Dataset items
=== Section Start ===
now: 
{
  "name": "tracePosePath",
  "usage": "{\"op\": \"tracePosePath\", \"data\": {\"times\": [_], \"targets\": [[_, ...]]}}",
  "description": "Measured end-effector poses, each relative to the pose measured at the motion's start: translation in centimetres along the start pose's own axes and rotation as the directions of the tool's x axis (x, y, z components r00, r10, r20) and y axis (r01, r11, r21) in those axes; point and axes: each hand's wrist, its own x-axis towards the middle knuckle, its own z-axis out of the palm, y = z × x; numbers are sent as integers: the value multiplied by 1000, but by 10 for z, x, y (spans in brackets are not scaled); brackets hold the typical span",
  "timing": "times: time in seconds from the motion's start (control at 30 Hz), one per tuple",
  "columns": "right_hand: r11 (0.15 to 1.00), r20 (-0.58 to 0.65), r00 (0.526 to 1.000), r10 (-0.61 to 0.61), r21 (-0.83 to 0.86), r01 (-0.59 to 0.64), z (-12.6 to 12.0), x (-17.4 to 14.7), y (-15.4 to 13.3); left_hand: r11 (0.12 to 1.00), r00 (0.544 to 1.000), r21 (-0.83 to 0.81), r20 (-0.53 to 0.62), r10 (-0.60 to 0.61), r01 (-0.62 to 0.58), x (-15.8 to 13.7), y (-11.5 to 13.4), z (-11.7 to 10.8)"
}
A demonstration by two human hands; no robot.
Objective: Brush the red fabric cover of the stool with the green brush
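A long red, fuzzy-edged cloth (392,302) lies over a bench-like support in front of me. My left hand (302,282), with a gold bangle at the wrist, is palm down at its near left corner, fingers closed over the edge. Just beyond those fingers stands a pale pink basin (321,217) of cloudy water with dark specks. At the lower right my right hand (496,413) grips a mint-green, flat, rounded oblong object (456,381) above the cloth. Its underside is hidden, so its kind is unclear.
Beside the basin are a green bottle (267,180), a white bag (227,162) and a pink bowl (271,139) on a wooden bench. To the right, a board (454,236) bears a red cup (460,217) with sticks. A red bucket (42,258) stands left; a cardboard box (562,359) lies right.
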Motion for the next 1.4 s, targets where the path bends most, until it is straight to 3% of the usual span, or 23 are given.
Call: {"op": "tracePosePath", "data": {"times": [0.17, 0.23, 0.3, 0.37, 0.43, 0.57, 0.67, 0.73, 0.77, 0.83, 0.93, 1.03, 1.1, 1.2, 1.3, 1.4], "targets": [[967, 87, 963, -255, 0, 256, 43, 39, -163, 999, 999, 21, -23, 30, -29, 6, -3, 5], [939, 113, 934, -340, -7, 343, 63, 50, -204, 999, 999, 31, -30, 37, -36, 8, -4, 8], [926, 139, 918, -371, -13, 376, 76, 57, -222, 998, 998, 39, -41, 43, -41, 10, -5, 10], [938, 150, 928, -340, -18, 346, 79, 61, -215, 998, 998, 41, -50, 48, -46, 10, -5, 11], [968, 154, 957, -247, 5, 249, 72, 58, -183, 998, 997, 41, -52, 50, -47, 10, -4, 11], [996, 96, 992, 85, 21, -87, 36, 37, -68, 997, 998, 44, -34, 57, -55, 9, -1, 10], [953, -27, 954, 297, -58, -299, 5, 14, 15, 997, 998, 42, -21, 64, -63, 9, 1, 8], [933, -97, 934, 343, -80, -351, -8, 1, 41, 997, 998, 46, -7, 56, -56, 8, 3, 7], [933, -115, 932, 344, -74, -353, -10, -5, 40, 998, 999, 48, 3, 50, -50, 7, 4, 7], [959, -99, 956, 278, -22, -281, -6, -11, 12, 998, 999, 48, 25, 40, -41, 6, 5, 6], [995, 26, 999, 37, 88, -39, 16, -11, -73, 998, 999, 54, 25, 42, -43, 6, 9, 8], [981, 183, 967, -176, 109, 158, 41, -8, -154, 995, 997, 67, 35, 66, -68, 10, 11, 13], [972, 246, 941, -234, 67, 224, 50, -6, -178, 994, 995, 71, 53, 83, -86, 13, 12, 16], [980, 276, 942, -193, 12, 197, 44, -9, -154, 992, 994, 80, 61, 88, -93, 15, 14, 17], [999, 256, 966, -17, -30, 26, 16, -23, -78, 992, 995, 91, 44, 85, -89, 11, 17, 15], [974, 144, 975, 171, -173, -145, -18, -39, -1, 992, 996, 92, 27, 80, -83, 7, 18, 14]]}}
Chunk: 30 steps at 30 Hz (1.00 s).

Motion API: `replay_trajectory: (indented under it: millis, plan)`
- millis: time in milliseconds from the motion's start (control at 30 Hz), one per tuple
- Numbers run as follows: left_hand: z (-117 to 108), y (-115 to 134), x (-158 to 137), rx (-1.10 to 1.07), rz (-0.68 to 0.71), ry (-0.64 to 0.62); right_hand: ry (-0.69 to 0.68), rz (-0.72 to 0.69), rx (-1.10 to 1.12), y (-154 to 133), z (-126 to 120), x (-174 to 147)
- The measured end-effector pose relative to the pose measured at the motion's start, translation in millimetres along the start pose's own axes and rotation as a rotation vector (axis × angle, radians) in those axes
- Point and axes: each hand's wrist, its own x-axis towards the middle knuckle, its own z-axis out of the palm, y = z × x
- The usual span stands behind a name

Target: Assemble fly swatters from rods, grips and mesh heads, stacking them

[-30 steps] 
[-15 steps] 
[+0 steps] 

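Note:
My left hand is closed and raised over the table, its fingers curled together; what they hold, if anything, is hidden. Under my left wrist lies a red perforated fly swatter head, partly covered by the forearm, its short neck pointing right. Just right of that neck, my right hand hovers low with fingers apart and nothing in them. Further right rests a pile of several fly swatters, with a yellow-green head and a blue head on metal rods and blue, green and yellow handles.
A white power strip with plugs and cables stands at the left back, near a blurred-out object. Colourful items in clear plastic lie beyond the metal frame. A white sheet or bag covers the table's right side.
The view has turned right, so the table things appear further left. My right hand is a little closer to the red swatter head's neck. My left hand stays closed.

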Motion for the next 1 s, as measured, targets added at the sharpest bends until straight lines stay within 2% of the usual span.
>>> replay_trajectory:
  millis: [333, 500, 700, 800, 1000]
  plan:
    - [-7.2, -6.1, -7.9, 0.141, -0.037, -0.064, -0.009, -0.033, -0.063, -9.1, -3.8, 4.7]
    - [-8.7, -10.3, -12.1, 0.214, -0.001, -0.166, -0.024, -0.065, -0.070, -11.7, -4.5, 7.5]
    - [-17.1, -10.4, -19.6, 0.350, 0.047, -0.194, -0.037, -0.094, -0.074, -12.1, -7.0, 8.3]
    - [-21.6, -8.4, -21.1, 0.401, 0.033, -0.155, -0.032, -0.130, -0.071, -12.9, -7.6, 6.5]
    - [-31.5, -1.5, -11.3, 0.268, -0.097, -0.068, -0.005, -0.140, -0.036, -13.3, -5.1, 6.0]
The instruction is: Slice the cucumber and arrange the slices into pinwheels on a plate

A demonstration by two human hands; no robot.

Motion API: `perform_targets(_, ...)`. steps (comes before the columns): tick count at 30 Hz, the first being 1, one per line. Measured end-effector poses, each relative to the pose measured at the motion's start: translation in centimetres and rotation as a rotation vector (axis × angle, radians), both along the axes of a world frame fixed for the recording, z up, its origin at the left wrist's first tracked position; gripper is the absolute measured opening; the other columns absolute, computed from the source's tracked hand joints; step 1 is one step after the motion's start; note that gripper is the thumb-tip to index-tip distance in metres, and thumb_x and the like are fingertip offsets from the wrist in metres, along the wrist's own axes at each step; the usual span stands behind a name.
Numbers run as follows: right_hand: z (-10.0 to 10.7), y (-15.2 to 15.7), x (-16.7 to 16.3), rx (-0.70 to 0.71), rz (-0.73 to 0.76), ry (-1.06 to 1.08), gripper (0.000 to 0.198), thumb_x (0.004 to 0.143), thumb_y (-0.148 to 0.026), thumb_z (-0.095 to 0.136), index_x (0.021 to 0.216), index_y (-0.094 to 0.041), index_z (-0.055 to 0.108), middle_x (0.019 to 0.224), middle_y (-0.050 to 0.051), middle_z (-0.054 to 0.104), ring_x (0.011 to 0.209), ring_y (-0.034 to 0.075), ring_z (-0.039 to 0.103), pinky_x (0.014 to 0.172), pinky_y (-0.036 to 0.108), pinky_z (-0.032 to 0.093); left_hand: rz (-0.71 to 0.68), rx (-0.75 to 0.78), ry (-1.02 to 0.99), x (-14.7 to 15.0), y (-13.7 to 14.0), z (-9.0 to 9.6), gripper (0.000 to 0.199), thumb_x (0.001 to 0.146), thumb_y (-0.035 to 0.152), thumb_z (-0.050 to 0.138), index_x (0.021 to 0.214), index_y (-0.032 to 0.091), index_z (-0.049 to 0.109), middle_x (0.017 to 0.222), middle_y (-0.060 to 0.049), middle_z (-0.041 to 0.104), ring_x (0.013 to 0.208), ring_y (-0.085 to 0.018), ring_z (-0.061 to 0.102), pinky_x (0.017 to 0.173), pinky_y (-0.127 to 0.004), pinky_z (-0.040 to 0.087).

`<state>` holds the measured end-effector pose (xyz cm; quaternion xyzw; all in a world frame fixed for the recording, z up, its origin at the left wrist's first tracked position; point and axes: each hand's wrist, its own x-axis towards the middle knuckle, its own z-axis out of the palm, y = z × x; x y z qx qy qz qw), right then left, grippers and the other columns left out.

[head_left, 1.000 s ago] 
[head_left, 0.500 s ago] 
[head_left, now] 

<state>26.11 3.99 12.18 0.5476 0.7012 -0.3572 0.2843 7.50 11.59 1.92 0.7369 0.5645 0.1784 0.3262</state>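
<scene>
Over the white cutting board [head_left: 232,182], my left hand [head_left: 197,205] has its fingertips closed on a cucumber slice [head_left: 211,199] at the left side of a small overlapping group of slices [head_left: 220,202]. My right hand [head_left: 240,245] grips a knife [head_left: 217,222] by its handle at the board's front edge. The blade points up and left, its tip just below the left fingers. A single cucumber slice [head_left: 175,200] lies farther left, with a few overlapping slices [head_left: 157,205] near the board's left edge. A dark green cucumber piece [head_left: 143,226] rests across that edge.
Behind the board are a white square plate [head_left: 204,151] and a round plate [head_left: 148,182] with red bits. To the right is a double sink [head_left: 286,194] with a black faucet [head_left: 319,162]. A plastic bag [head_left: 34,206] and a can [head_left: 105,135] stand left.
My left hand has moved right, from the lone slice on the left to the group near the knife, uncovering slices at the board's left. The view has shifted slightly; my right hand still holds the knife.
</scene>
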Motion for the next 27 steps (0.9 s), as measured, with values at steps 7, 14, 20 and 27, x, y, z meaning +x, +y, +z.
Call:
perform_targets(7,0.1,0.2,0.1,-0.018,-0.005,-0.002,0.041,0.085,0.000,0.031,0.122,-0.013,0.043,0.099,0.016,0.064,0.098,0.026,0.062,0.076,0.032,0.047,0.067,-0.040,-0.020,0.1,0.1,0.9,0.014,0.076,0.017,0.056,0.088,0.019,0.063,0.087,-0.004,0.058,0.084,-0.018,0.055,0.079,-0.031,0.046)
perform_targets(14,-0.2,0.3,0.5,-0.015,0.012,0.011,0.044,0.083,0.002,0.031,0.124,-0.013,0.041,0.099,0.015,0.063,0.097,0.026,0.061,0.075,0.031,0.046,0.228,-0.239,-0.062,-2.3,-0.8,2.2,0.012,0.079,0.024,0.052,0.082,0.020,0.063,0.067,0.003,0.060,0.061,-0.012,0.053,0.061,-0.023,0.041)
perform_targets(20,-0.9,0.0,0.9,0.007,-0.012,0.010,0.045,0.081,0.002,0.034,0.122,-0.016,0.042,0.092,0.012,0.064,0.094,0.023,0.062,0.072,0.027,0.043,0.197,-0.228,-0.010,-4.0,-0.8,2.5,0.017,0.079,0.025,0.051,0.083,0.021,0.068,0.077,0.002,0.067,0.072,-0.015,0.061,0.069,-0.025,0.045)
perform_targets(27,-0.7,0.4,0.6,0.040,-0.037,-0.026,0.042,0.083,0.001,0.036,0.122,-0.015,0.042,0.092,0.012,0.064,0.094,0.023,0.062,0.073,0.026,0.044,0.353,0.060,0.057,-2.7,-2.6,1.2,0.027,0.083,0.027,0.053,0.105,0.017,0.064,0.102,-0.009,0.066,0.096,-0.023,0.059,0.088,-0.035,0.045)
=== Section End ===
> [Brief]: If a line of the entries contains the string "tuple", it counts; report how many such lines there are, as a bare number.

> [Answer box]: 2